From the back of the house to which he had moved, he again saw the men without Barrett’s body. He was one and a half chains away. When Wilbert Jackson saw Bowen it was reported that Jackson said, “Don’t let me hear me name call tomorrow, or else me come fi yuh.”

Bowen said he became fearful and thus fled to his mother’s house, 11 chains away. The following morning, he left for Kingston, from where he moved on to Thompson Town in Clarendon. While at this last address, he received some information which led him to Detective Ladreth Martin of the Montego Bay CID. It was revealed at the trial that Bowen was acquainted with Holt, and Jackson, who was a former member of the Riverside Open Bible Church.

Holt and Jackson appealed the conviction on the ground that Bowen was insane. And despite presenting witnesses to say they were elsewhere when the murder took place, and the lawyers claiming that Bowen was insane, on the 17th of October 1980, the appeals were dismissed. And they were charged again and convicted for murder and an attempted murder, arising from an incident that took place in 1976 in the same area.

Skinner Man Church

The motivation behind these murders by two young deacons was never proven, but, because of the macabre nature of the deaths, the folklore is steep in witchcraft.
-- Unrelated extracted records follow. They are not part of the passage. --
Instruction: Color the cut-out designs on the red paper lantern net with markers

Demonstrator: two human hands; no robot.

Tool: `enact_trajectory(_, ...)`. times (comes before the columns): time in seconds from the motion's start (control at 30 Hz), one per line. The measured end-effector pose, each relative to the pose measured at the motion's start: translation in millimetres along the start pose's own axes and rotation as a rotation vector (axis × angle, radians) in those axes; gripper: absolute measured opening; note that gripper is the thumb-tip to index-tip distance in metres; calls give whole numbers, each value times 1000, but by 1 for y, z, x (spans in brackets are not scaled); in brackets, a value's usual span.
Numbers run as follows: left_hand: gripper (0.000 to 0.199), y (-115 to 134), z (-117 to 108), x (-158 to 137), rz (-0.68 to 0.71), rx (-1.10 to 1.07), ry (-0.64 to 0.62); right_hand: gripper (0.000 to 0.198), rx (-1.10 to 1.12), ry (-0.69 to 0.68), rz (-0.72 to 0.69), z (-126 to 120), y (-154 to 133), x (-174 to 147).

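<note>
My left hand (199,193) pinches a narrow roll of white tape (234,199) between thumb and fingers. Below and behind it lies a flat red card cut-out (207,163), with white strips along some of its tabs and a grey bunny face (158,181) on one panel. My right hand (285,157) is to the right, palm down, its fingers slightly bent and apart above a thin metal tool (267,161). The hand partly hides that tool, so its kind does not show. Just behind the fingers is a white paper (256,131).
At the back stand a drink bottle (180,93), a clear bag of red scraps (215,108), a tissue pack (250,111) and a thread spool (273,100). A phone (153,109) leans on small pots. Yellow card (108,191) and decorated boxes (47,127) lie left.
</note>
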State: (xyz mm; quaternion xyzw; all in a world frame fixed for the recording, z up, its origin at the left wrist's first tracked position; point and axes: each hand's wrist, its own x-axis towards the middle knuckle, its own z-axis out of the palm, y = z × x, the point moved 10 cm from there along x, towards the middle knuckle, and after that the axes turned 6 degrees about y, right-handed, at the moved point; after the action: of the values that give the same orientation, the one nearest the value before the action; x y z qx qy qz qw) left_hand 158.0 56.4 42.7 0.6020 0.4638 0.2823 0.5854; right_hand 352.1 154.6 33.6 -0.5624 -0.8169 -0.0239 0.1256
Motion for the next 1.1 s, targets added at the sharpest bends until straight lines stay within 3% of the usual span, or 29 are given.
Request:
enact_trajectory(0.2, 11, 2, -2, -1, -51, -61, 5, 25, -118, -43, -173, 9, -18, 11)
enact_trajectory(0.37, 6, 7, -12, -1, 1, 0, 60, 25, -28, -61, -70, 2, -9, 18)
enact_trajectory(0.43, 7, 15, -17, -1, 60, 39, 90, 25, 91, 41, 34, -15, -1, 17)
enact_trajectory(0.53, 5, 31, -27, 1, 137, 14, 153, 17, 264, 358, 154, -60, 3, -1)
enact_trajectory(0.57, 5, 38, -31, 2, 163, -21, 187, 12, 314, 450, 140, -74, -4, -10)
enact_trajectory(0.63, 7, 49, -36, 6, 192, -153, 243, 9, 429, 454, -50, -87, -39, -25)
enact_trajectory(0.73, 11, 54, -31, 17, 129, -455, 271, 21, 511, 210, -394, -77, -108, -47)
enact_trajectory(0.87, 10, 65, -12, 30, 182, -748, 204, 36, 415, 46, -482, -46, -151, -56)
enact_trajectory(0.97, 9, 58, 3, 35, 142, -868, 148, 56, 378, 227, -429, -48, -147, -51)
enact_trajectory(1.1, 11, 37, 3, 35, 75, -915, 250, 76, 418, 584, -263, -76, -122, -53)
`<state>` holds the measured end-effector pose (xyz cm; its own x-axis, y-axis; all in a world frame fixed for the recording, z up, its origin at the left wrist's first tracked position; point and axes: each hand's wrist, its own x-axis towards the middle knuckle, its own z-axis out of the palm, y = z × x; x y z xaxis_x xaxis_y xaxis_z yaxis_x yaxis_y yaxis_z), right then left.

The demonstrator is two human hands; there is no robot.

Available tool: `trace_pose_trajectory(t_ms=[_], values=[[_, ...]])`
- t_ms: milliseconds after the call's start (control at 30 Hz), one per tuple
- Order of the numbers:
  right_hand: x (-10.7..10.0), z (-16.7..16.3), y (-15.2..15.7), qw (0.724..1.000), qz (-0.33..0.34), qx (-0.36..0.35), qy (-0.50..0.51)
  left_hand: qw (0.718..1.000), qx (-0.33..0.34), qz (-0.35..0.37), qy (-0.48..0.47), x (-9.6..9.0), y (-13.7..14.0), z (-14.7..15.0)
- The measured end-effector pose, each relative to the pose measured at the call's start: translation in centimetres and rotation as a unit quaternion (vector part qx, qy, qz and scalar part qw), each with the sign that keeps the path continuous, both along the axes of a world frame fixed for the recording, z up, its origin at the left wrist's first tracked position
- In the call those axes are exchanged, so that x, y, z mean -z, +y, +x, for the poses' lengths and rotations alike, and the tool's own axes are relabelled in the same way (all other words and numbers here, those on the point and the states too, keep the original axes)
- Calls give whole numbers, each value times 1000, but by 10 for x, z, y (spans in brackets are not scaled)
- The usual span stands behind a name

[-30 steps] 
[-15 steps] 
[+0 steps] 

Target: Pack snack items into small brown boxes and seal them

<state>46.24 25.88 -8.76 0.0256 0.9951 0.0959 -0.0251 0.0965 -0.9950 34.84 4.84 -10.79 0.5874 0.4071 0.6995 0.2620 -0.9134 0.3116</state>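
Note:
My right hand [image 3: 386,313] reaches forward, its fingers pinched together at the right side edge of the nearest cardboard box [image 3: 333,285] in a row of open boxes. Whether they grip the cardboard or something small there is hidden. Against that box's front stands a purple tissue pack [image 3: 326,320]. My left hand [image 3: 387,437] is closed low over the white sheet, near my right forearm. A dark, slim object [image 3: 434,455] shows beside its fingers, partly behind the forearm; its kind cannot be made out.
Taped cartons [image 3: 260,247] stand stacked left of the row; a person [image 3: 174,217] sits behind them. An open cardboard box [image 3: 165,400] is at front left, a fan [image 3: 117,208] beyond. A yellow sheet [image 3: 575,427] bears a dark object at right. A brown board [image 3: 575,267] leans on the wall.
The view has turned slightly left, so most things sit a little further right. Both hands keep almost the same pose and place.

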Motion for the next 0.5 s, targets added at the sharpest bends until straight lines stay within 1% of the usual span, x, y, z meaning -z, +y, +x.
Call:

According to a source, body parts and blood were found in bottles in the home of the accused. The names of three women, including Gretel, who were to be killed, were found in a book by the police. Then there was the fainting spell of the pathologist, and the claim by the main witness for the prosecution that a “ratbat” attacked him.

A female lawyer ,who was a child living in the area at the time, and who reminded this writer about the incident, said she was scared, as the deacons were called “skinners”, from the way in which they mutilated their victims. She said she knew Delbert Jackson, who was a well-spoken chap. This writer also remembers the Pentecostal church in Gravel Lane being referred to as the ‘Skinner Man Church’.

Delbert Jackson and Wilbert Holt were among the last men to be hanged in Jamaica, in the mid-1980s.